◆ Work instructions
Look in the listing below for the line that has "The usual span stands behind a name", then return it and each following line up to and including the one with "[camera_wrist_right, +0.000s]", exactly and without pictures.
*** Opening of Provided records ***
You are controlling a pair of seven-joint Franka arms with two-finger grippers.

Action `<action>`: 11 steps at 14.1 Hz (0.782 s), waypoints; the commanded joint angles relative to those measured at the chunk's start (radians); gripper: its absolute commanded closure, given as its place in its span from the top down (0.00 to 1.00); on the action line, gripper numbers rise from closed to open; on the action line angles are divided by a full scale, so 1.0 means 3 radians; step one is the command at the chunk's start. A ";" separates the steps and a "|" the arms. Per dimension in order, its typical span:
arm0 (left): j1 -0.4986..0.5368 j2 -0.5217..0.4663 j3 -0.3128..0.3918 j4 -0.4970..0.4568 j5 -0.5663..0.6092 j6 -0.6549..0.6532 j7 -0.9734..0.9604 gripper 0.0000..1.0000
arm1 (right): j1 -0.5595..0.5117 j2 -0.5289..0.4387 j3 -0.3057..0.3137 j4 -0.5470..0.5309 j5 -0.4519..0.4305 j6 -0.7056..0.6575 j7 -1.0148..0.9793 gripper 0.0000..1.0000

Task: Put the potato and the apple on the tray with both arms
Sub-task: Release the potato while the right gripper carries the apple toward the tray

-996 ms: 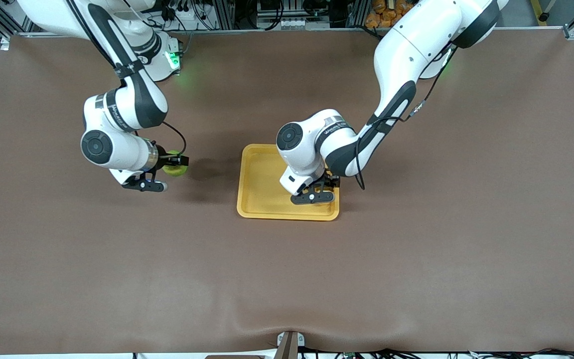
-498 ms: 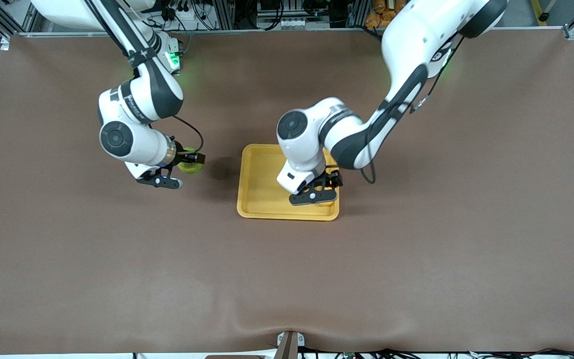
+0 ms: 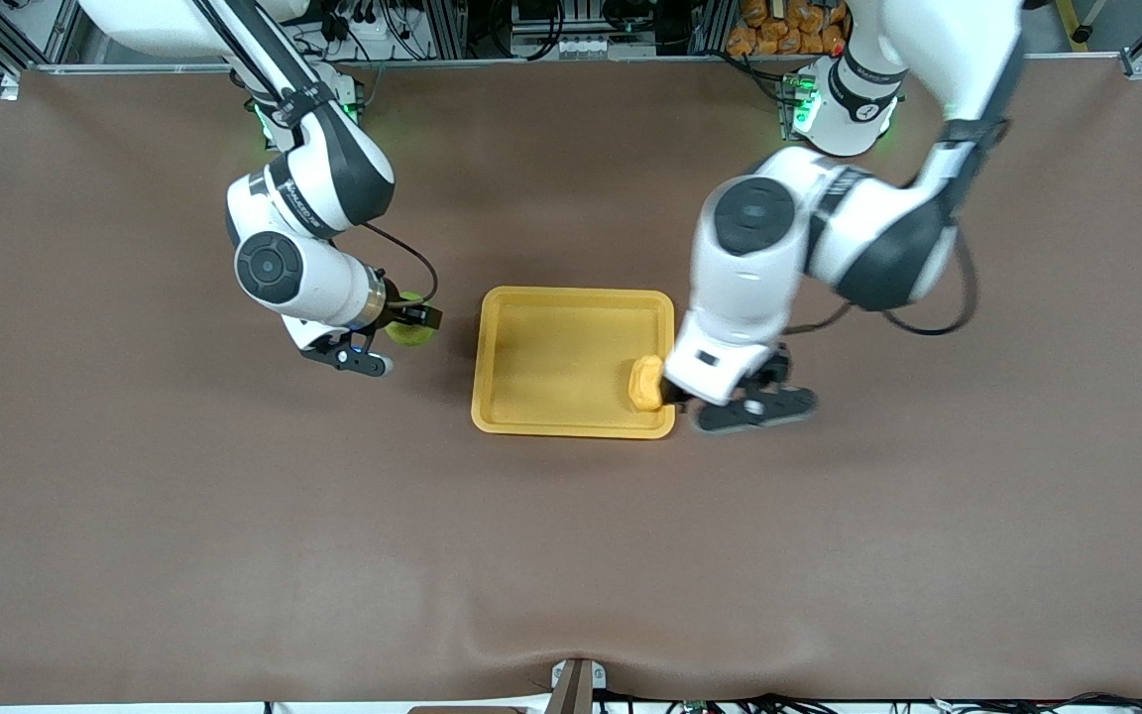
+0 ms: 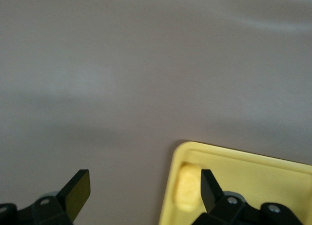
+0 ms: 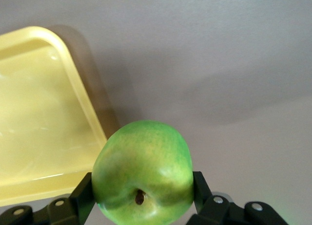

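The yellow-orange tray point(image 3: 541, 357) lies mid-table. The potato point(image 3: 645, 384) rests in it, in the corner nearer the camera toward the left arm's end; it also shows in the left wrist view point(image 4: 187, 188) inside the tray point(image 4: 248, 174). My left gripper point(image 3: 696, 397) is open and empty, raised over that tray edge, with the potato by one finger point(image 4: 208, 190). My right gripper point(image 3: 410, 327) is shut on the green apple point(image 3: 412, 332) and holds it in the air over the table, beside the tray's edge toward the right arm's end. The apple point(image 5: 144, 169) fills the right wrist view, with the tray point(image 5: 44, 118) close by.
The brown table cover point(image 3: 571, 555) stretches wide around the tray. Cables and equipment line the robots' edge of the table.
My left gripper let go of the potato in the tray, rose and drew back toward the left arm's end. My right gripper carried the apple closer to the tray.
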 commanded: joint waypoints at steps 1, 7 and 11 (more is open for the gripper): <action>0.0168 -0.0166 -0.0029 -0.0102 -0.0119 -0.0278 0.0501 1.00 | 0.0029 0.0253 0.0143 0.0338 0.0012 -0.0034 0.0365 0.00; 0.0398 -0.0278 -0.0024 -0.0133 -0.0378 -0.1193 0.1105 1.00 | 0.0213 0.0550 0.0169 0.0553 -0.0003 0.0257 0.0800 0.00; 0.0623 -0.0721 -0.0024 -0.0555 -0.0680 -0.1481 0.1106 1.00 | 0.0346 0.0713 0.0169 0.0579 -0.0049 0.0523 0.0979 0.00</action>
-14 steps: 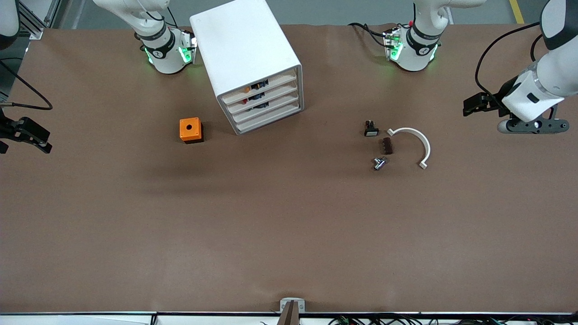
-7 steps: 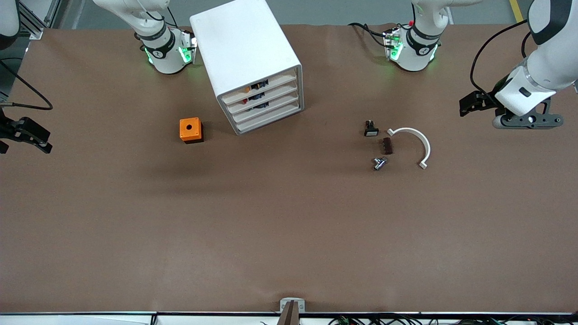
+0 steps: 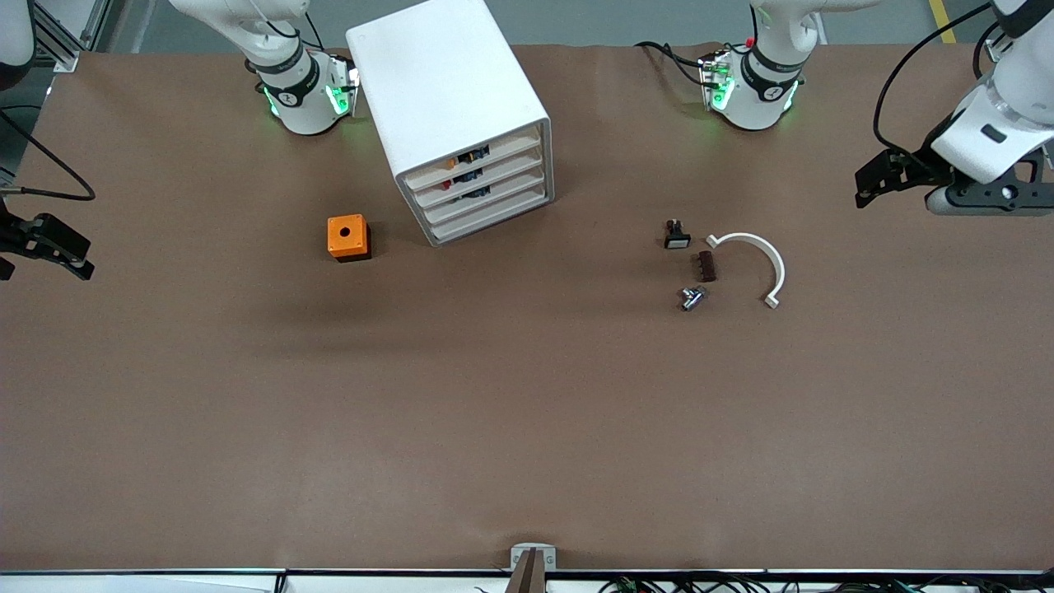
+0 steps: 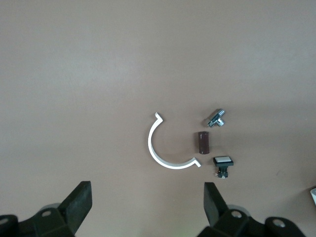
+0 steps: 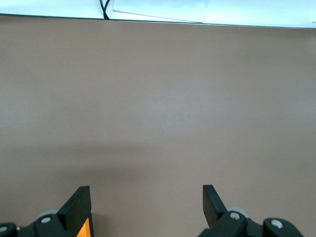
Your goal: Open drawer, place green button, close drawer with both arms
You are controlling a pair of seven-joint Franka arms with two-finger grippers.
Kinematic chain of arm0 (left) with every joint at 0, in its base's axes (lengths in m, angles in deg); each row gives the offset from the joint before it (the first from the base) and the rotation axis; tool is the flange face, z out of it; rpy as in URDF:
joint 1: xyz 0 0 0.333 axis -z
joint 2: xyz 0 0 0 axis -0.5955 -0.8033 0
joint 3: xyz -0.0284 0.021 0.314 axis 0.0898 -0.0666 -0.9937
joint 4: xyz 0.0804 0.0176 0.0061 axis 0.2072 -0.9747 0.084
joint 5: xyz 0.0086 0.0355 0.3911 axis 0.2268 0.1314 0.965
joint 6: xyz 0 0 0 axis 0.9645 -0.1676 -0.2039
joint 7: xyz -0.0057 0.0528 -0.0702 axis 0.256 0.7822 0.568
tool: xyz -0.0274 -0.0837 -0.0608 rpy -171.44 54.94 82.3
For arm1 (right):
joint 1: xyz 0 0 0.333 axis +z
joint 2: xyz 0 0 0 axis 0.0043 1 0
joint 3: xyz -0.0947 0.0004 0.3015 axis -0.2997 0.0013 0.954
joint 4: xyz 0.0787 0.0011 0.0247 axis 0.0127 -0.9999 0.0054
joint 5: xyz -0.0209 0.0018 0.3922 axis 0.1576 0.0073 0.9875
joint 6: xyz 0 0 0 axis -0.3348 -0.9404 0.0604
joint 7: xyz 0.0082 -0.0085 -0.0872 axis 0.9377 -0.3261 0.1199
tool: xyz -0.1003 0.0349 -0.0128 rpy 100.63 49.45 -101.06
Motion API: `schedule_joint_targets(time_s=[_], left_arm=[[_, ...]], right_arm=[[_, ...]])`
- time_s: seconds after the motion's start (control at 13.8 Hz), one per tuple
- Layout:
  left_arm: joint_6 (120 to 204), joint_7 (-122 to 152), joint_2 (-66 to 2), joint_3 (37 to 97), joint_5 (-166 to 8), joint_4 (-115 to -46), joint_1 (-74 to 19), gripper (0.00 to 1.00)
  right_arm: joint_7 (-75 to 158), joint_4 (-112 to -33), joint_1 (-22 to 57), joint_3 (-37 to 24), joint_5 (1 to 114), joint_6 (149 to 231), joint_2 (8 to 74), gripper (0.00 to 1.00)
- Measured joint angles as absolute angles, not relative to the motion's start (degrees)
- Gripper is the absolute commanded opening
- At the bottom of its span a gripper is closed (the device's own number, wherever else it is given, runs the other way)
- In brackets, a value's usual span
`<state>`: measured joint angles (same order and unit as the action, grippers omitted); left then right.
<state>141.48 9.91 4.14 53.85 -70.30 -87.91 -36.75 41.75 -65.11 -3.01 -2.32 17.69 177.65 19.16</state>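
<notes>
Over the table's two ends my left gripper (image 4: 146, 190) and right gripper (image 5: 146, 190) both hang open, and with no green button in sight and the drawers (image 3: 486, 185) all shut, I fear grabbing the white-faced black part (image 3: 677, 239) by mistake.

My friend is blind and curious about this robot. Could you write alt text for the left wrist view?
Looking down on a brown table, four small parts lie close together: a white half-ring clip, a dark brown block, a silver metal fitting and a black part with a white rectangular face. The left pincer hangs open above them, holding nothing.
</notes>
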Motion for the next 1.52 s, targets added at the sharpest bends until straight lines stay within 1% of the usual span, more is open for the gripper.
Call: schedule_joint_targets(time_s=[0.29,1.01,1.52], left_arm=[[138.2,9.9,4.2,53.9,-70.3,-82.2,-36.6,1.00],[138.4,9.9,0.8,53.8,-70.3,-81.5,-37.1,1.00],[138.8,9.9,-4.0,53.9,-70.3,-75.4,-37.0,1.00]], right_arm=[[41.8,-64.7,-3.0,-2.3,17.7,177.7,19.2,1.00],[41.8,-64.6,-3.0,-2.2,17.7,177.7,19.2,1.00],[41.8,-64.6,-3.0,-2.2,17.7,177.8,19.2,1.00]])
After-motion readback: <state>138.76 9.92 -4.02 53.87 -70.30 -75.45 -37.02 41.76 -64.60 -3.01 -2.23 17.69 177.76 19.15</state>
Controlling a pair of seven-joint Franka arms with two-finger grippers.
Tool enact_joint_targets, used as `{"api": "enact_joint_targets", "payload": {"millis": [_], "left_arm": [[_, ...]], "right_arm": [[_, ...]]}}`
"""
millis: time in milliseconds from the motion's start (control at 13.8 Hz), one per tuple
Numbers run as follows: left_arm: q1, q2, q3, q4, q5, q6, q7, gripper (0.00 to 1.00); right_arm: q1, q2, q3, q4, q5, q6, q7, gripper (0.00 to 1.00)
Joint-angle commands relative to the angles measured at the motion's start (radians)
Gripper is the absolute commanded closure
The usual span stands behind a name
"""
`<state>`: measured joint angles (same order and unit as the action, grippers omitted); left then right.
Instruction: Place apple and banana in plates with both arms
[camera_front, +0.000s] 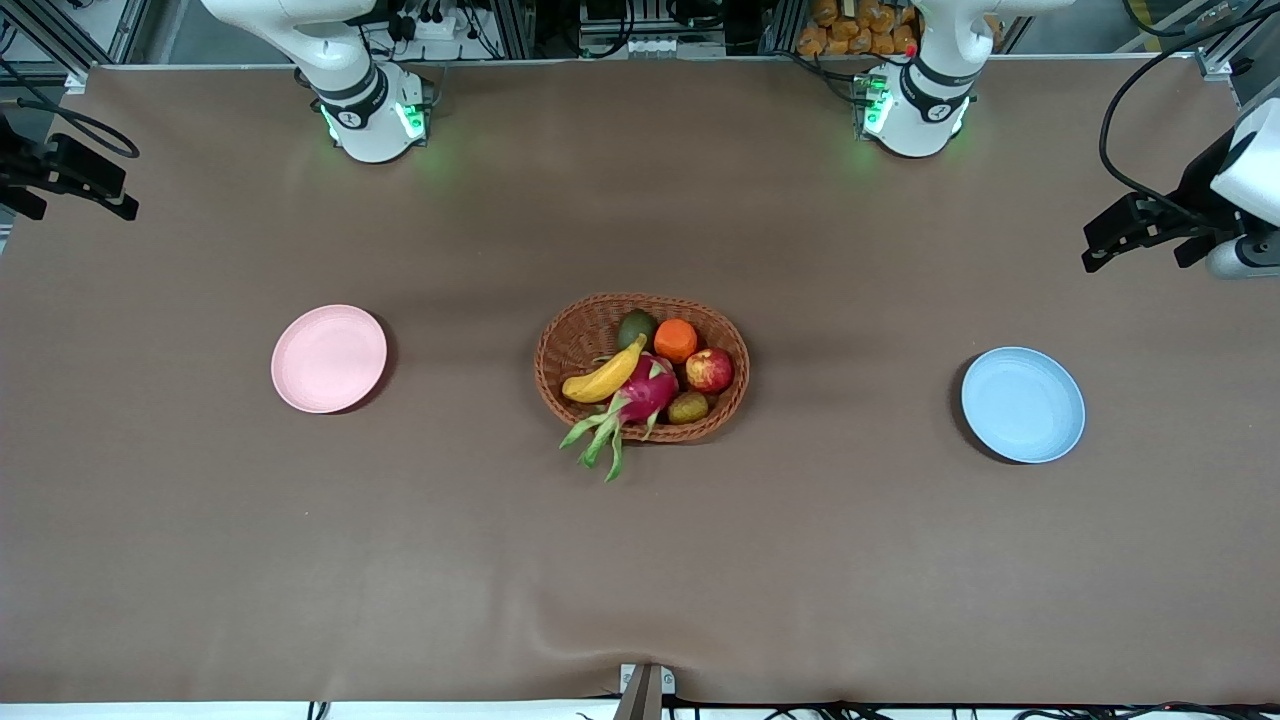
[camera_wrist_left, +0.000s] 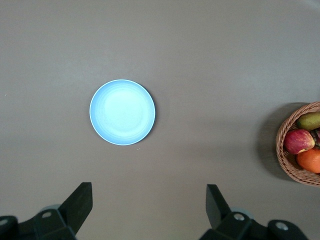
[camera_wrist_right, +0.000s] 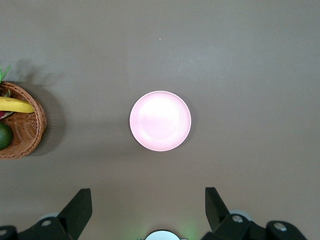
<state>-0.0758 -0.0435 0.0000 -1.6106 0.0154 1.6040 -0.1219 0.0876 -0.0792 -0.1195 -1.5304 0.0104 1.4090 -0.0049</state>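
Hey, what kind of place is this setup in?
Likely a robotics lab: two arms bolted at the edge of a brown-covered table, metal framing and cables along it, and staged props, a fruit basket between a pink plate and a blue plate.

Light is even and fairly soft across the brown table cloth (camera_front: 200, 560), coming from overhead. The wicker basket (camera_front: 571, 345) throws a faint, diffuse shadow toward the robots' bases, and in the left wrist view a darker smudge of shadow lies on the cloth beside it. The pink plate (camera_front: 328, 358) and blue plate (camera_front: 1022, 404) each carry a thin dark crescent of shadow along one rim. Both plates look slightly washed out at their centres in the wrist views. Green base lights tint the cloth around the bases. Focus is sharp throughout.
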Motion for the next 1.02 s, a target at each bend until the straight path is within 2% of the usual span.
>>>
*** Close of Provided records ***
◆ Answer to the problem
The usual span stands behind a name
"""
`<state>`: measured joint angles (same order and unit as the action, grippers omitted); left then right.
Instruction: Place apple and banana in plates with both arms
[camera_front, +0.000s] 
[camera_wrist_left, +0.000s] 
[camera_wrist_right, +0.000s] 

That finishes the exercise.